420,000 year assessment of fault leakage rates shows geological carbon storage is secure

Carbon capture and storage (CCS) technology is routinely cited as a cost effective tool for climate change mitigation. CCS can directly reduce industrial CO(2) emissions and is essential for the retention of CO(2) extracted from the atmosphere. To be effective as a climate change mitigation tool, CO(2) must be securely retained for 10,000 years (10 ka) with a leakage rate of below 0.01% per year of the total amount of CO(2) injected. Migration of CO(2) back to the atmosphere via leakage through geological faults is a potential high impact risk to CO(2) storage integrity.

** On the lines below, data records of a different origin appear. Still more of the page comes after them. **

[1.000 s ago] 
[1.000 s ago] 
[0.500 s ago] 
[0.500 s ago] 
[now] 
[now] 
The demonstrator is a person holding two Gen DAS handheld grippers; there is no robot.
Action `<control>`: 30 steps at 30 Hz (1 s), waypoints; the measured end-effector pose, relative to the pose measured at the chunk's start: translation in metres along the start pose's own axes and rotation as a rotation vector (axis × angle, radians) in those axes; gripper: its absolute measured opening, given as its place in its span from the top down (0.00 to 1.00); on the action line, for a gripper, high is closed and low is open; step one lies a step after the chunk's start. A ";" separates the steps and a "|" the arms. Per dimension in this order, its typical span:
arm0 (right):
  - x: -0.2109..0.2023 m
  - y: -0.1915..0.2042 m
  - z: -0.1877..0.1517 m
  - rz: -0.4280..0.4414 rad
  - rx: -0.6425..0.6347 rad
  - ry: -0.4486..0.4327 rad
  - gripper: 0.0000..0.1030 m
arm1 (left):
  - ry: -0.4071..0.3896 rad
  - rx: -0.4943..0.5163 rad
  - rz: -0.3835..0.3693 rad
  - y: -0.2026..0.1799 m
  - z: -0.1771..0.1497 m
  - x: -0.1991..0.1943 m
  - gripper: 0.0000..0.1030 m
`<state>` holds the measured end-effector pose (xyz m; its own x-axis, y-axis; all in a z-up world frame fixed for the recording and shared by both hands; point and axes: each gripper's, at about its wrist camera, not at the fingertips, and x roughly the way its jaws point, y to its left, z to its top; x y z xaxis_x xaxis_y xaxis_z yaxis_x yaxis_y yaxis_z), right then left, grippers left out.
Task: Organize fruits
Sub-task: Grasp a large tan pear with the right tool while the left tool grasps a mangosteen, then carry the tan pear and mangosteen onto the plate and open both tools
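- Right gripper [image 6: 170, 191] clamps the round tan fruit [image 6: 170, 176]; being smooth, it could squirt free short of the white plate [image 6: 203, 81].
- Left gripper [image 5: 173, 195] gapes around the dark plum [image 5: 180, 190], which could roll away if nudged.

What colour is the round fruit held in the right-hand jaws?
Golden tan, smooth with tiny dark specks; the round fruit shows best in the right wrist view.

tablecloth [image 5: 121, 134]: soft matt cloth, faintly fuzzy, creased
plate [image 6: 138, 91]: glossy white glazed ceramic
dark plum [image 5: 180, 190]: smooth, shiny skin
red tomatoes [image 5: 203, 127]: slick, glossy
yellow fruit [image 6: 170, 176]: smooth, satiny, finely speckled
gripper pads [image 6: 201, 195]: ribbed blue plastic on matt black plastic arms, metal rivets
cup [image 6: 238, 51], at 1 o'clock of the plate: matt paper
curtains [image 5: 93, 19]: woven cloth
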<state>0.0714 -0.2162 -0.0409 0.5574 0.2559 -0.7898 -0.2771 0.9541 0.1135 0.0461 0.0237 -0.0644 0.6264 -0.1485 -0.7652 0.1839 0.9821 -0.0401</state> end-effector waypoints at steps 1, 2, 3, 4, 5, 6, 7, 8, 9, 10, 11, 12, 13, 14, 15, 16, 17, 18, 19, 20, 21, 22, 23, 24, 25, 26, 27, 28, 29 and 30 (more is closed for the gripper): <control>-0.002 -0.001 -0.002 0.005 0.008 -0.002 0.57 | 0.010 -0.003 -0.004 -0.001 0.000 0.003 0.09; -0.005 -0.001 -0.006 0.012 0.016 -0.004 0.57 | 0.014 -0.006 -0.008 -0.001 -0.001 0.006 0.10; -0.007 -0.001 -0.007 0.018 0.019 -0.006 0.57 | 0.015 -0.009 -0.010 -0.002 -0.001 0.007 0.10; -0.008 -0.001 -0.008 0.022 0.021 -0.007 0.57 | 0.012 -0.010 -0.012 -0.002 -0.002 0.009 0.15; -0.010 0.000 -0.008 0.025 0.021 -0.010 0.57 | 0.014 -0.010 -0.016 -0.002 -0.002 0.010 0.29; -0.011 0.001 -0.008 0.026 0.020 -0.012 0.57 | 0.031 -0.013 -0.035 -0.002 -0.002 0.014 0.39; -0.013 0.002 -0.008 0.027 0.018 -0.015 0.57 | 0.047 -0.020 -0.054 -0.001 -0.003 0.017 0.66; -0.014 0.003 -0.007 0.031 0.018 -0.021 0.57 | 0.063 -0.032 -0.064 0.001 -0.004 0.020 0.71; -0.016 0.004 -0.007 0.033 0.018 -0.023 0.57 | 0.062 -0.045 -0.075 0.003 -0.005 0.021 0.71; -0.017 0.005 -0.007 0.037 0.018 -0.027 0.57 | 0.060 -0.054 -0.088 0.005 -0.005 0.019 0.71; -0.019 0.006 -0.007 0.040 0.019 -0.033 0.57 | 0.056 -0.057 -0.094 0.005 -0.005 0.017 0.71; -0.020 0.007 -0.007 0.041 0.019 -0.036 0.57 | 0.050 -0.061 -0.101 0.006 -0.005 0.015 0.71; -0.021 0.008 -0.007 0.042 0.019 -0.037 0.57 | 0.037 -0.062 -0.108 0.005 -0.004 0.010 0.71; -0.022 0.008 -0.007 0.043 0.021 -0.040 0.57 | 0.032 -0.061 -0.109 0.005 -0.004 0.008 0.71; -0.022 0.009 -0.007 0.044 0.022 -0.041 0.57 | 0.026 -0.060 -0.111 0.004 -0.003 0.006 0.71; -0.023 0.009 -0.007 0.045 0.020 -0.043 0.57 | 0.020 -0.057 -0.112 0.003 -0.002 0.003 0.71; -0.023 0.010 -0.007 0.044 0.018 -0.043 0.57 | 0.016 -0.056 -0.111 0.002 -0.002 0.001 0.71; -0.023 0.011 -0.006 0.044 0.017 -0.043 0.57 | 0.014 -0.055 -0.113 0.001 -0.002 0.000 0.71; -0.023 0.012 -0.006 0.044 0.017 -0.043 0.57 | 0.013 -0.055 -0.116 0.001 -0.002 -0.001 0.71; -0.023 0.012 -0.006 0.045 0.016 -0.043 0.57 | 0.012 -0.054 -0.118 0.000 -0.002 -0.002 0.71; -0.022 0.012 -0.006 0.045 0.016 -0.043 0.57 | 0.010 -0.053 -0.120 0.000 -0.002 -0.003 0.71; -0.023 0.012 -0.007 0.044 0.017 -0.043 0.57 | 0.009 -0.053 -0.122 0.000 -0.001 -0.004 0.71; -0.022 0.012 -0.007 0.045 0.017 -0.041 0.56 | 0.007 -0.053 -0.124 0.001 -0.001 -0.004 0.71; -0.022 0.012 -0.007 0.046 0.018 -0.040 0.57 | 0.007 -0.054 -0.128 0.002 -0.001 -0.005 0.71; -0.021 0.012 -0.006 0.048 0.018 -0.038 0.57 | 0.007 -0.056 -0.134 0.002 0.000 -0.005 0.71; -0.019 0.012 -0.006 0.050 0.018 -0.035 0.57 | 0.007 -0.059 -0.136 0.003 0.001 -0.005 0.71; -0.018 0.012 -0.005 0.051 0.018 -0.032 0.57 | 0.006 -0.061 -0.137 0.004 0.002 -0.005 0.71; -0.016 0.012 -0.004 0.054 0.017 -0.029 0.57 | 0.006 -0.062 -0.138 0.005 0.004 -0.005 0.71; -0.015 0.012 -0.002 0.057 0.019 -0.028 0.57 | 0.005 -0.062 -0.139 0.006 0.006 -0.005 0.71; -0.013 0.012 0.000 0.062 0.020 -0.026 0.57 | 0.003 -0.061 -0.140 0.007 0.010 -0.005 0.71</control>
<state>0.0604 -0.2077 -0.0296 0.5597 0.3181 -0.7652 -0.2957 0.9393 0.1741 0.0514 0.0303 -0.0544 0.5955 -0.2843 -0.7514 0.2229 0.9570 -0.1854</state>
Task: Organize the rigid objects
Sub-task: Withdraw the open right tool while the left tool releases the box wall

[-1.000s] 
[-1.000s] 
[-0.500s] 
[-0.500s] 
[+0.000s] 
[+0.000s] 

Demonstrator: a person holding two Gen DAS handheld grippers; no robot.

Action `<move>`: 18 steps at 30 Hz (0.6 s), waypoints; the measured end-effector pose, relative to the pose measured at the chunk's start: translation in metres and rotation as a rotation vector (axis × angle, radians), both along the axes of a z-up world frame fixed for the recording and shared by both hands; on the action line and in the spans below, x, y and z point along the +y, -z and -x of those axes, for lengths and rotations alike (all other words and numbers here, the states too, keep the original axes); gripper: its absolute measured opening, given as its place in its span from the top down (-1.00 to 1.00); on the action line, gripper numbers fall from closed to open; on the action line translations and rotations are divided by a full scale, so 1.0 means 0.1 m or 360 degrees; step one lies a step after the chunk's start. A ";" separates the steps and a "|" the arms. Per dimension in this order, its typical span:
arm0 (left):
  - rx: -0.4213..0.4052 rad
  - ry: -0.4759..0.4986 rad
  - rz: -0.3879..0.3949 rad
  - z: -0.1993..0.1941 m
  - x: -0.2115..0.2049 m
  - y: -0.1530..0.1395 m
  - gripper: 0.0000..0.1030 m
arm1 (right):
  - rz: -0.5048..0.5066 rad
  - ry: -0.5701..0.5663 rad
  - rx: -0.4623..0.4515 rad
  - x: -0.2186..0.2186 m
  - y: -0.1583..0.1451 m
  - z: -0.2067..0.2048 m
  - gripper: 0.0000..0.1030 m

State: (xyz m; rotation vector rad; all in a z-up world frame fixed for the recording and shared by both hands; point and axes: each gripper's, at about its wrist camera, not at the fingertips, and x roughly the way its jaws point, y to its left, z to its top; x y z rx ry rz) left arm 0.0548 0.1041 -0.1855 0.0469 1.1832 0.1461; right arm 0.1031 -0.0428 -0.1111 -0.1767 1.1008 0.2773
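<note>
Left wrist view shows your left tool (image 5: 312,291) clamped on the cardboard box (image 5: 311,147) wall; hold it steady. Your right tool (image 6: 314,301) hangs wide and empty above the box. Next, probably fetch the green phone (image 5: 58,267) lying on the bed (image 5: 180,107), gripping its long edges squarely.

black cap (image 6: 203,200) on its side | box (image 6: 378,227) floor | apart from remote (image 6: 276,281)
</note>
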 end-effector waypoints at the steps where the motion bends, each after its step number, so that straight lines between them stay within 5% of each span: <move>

Here, we calculate for the first time natural leakage rates from a 420 ka paleo-record of CO(2) leakage above a naturally occurring, faulted, CO(2) reservoir in Arizona, USA. Surface travertine (CaCO(3)) deposits provide evidence of vertical CO(2) leakage linked to known faults. U-Th dating of travertine deposits shows leakage varies along a single fault and that individual seeps have lifespans of up to 200 ka. Whilst the total volumes of CO(2) required to form the travertine deposits are high, time-averaged leakage equates to a linear rate of less than 0.01%/yr. Hence, even this natural geological storage site, which would be deemed to be of too high risk to be selected for engineered geologic storage, is adequate to store CO(2) for climate mitigation purposes.